James Toback () is an American screenwriter and film director. He was nominated for the Academy Award for Best Original Screenplay in 1991 for Bugsy. He has directed films including The Pick-up Artist, Two Girls and a Guy and Black and White.

In 2018, the Los Angeles Times reported that 395 women had accused Toback of sexual harassment or assault over a 40-year period. Toback denied all the allegations. In 2022, thirty-eight women filed a lawsuit in New York accusing him of sexual abuse.

Early life

Toback was born and raised in Manhattan, New York City, the only child of Irwin Lionel Toback and Selma Judith (née Levy). His father was vice president of Dreyfus Corporation. His mother was a president of the League of Women Voters and a moderator of political debates on NBC. His grandfather, Joseph Levy, was the founder of a clothing chain and real estate empire.
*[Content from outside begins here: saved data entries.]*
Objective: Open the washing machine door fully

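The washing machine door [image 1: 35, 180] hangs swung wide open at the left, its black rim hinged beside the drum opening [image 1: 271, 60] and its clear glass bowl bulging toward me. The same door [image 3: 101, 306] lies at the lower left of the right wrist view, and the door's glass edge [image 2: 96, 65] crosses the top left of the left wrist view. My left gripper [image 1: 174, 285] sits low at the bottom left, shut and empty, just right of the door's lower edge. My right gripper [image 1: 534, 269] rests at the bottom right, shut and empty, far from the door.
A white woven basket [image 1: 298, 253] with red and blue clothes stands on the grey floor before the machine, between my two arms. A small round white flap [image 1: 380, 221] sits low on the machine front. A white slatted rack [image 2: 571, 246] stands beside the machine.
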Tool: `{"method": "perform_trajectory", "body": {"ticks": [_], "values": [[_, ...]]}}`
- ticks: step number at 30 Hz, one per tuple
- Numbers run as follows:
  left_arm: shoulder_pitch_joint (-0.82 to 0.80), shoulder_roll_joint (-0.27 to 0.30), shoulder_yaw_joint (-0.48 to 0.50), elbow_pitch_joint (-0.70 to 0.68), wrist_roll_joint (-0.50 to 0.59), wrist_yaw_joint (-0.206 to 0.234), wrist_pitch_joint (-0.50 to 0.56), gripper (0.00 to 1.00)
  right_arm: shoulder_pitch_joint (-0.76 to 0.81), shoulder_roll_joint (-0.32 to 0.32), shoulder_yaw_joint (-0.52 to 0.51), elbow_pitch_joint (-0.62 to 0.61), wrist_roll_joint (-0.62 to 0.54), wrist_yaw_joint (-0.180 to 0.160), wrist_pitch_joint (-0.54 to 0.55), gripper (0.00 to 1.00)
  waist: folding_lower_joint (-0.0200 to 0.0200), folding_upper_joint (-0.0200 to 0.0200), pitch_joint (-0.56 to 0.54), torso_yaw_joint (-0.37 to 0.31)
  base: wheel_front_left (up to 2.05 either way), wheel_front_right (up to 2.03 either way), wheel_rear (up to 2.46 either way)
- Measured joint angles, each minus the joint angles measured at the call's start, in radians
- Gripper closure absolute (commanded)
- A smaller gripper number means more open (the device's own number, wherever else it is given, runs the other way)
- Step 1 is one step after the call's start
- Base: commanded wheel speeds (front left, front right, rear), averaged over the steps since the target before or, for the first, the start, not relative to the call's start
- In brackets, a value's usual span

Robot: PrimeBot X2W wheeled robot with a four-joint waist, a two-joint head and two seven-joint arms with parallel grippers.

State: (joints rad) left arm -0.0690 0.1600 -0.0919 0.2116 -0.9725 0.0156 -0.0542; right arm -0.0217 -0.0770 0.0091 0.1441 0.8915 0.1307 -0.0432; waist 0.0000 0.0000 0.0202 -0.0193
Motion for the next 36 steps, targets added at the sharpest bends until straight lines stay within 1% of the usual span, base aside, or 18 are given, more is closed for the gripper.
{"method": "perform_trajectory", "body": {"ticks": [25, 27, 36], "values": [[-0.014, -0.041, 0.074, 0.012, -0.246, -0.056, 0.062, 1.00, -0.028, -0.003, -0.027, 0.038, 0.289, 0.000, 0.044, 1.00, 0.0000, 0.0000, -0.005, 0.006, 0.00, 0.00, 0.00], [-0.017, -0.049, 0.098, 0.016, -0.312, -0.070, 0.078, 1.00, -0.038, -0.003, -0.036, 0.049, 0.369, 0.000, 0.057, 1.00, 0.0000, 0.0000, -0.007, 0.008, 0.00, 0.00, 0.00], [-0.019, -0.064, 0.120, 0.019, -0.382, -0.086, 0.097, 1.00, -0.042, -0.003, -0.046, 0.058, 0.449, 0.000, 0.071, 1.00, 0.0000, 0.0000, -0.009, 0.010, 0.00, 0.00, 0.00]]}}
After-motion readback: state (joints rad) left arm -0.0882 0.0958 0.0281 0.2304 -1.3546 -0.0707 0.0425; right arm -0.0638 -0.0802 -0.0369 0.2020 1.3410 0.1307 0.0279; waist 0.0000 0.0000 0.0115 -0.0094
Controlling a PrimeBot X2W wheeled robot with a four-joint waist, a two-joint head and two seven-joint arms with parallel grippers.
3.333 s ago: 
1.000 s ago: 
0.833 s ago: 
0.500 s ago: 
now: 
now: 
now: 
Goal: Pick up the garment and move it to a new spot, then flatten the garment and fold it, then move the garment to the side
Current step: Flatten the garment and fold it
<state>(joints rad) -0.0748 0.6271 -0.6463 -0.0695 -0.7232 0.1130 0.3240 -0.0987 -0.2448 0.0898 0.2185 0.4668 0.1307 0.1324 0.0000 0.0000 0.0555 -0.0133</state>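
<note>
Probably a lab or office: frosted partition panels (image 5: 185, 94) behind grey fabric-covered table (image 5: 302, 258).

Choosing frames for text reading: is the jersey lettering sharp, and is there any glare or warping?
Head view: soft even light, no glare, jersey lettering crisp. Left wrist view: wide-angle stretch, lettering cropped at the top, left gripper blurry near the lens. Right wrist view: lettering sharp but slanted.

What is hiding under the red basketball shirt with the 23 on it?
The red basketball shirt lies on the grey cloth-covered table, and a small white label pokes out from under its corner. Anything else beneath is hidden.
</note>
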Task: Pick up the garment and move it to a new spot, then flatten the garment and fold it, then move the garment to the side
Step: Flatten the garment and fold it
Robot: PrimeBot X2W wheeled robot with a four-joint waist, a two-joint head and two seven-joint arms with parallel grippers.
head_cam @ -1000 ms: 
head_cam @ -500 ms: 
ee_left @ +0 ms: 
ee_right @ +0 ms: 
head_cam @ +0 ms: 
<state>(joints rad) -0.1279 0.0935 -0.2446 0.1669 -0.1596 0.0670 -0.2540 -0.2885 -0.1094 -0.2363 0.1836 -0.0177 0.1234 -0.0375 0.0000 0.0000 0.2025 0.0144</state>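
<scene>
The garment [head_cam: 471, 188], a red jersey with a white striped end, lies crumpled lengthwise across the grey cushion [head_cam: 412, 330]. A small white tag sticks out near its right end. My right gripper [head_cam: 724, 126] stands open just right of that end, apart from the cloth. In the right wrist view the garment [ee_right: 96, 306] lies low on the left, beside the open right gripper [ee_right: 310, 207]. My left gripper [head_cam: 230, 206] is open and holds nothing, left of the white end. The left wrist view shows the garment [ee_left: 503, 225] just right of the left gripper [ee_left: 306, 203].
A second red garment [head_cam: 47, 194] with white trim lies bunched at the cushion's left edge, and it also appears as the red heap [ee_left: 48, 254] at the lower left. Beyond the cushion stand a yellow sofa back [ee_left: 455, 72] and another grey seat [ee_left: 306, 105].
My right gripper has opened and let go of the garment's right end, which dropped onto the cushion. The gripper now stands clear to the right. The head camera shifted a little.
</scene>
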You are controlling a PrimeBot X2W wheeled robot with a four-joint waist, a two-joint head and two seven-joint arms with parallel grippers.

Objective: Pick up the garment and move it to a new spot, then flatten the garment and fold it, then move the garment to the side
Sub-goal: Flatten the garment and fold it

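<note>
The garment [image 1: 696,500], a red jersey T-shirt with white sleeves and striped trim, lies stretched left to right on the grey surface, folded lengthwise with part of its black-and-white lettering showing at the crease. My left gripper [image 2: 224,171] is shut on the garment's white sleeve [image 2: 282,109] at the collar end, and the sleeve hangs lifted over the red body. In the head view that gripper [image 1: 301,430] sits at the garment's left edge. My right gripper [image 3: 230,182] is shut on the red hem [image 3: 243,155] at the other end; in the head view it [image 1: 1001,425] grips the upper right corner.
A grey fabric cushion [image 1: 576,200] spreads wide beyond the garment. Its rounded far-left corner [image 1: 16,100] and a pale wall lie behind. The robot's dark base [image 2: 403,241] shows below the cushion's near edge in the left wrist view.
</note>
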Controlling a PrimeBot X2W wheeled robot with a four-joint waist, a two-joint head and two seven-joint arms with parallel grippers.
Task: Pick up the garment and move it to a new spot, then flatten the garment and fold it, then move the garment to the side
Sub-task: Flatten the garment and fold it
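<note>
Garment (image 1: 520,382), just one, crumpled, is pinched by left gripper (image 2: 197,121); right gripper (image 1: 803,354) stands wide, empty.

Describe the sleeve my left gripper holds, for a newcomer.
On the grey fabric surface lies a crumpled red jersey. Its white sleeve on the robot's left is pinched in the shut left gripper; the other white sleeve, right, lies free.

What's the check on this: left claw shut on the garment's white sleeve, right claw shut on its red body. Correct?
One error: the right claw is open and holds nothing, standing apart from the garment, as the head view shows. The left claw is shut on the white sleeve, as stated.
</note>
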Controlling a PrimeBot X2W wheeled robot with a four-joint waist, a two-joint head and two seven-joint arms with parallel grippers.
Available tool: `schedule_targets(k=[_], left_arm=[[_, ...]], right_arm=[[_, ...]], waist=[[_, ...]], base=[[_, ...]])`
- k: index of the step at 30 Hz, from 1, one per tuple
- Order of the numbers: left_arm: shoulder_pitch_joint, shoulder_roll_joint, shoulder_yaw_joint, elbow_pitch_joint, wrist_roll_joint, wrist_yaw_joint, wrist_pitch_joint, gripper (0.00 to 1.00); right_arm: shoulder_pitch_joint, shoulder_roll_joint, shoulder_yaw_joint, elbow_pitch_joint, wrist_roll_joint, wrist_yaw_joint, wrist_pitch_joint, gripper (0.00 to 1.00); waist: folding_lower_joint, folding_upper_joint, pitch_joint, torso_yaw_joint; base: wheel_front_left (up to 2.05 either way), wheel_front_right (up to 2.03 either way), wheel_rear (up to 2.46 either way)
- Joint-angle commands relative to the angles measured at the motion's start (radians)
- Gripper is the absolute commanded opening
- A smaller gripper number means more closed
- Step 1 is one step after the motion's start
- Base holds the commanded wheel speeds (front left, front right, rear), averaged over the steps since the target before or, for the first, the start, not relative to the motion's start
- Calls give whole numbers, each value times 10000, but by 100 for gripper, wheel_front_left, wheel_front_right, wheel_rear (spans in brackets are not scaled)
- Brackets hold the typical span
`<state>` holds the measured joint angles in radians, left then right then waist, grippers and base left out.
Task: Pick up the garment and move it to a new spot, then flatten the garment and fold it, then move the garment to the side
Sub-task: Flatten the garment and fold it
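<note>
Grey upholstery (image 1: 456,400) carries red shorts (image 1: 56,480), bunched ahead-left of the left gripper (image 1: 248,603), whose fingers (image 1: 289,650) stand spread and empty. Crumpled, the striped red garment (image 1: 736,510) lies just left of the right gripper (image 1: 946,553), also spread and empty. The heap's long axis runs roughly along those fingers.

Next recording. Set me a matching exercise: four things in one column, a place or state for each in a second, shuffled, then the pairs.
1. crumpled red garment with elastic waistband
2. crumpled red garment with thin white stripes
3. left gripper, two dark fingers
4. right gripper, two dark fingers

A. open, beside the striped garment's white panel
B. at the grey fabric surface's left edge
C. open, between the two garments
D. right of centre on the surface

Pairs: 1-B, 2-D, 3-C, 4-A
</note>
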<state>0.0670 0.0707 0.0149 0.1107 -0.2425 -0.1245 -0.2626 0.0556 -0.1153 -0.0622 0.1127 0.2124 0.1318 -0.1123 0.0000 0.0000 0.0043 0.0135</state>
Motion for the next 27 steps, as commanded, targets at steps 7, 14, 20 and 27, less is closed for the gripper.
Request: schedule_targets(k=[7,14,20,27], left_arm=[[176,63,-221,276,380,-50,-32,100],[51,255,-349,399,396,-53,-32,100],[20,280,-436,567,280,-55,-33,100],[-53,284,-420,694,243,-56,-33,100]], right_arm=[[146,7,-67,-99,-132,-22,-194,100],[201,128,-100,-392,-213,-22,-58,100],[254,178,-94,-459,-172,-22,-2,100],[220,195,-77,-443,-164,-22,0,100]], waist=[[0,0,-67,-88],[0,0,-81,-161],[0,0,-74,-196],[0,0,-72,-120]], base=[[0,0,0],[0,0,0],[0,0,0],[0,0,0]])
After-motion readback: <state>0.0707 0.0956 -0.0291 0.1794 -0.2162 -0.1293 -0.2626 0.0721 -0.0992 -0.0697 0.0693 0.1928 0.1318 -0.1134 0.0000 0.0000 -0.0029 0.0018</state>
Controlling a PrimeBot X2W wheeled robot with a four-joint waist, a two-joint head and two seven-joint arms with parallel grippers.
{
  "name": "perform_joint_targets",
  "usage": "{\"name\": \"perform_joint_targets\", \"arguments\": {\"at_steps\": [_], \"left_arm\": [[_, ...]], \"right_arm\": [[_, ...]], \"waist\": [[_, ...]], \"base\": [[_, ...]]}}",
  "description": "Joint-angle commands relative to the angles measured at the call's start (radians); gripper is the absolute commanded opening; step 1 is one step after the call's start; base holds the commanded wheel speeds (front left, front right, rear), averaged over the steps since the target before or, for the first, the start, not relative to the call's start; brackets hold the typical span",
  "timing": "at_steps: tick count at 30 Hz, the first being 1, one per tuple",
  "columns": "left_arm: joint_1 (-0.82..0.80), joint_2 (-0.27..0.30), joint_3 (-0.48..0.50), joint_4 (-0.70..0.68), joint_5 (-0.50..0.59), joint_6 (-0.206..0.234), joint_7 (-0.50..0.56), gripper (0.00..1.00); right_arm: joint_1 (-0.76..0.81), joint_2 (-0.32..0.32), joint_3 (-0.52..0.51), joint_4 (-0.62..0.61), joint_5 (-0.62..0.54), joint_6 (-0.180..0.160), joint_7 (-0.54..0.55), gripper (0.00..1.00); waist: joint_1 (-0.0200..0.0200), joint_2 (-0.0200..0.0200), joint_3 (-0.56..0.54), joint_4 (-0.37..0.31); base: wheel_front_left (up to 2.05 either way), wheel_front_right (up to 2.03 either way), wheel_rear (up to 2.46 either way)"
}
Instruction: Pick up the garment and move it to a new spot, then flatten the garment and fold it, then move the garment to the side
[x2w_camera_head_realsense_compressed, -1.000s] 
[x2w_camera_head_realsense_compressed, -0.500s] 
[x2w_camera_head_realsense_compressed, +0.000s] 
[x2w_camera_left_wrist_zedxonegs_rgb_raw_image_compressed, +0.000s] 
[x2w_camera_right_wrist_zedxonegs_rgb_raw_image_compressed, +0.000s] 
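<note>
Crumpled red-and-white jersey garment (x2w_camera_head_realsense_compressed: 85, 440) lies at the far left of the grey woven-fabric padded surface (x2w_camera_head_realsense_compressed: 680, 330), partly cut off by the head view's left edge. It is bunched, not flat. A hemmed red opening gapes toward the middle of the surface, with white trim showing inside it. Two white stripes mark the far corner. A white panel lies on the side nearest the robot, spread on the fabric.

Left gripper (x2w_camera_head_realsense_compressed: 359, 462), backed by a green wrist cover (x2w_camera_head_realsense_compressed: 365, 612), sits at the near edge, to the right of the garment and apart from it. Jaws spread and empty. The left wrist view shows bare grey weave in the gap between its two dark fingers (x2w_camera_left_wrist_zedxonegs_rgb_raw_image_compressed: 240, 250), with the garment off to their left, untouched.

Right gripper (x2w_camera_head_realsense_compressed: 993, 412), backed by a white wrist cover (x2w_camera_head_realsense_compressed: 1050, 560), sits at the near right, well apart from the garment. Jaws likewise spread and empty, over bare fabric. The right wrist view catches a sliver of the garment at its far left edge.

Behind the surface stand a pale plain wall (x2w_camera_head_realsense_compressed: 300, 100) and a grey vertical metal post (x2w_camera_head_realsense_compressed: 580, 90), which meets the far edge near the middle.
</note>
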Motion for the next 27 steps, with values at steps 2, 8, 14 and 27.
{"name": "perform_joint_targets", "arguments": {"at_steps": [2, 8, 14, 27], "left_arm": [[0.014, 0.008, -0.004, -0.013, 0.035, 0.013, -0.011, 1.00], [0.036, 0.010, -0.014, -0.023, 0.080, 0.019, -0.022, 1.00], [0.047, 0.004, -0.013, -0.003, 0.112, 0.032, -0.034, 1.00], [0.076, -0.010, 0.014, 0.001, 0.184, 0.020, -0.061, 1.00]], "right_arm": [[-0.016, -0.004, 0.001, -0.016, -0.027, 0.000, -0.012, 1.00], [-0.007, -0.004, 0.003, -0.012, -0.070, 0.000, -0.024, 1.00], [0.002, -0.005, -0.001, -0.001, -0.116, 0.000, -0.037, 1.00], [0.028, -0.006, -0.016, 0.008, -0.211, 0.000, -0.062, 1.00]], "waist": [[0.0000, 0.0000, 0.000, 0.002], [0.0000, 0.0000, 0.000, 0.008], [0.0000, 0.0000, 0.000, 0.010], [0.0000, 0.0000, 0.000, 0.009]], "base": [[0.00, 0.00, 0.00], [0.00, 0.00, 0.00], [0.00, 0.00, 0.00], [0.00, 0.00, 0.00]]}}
Toback grew up in The Majestic with his parents, who lived four floors below his grandfather. He befriended future film producer, Ed Pressman, who lived in the same building and later produced Tobeck's film, Harvard Man.

Toback graduated summa cum laude from Harvard University in 1966. He was an editor for The Harvard Crimson.

He spent 3 years teaching English at City College of New York and developed a gambling addiction.

An assignment from Esquire to write about football great and actor Jim Brown led to Brown's invitation to host Toback for an extended stay in Brown's Hollywood Hills home. Brown said that "along with both of us liking girls, I just like his intellect." Toback wrote a book about his experiences as Brown's house guest, Jim: The Author's Self-Centered Memoir of the Great Jim Brown (1971), which Salon described as "essentially a series of wild parties and orgies". Sociologist Calvin C. Hernton reviewed the book for The New York Times and wrote, "James Toback reveals as much about himself in this book as he does about his subject, Jim Brown."

Film career

Toback's first major film success was with writing the semi-autobiographical The Gambler, released in 1974. He credits actress and friend Lucy Saroyan, his literary agent Lynn Nesbit, and Nesbit's contact in film Mike Medavoy with getting his the script to director Karel Reisz and then to Paramount Pictures. For a year, Toback attached himself to Reisz "as his acolyte" in "the perfect mentor-protegé relationship," and he later described Reisz as "my one-man film school."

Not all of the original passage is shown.